Daneli e a Federação
Pedro Daneli (Cidadania) assumiu na quarta-feira a cadeira deixada por Evandro Meirelles (PSDB) na Câmara de Vereadores. Evandro é o novo secretário da Agricultura, e Daneli é o primeiro suplente da federação partidária formada pelos dois partidos. No entanto, o Cidadania decidiu em março deste ano não renovar a federação com o PSDB, mas terá de cumprir os quatro anos obrigatórios como aliados, que terminam em março de 2026. Com o rompimento da federação, Pedro Daneli permanece na Câmara ou a suplência passa para o PSDB? O eleitoralista Bruno Webber respondeu a pergunta: Daneli muito provavelmente permanece como primeiro suplente e, na ausência do titular, mantém-se como vereador.
Expectativa eleitoral
O advogado explica que a lógica é a mesma das coligações: quando os partidos se unem em federações ou coligações, há uma expectativa eleitoral, e elas são legítimas no momento em que são firmadas.

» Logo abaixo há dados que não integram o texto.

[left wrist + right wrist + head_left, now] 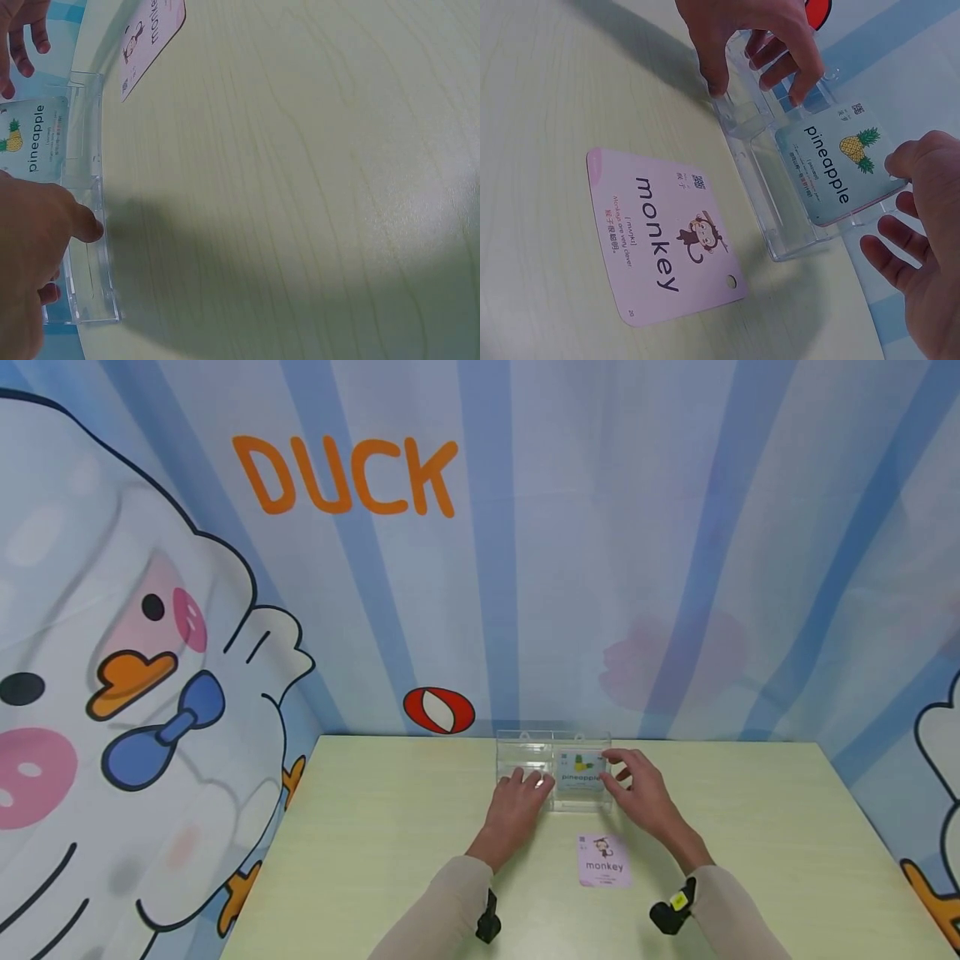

O eleitor também vota dentro dessa expectativa. Mesmo que uma federação não seja renovada, a expectativa de suplência mantém-se.
Caso recente
O especialista lembrou do caso recente envolvendo o deputado Thiago Duarte (UB), convidado a assumir a Secretaria de Direitos Humanos do governo Eduardo Leite. A primeira suplente, Bárbara Penna, trocou de partido e foi para o Podemos. O União Brasil queria que a suplência fosse para Ruy Irigaray, do UB, mas o TRE decidiu que a suplência seria de Bárbara, mesmo ela mudando de partido. O deputado Thiago decidiu manter-se na Assembleia.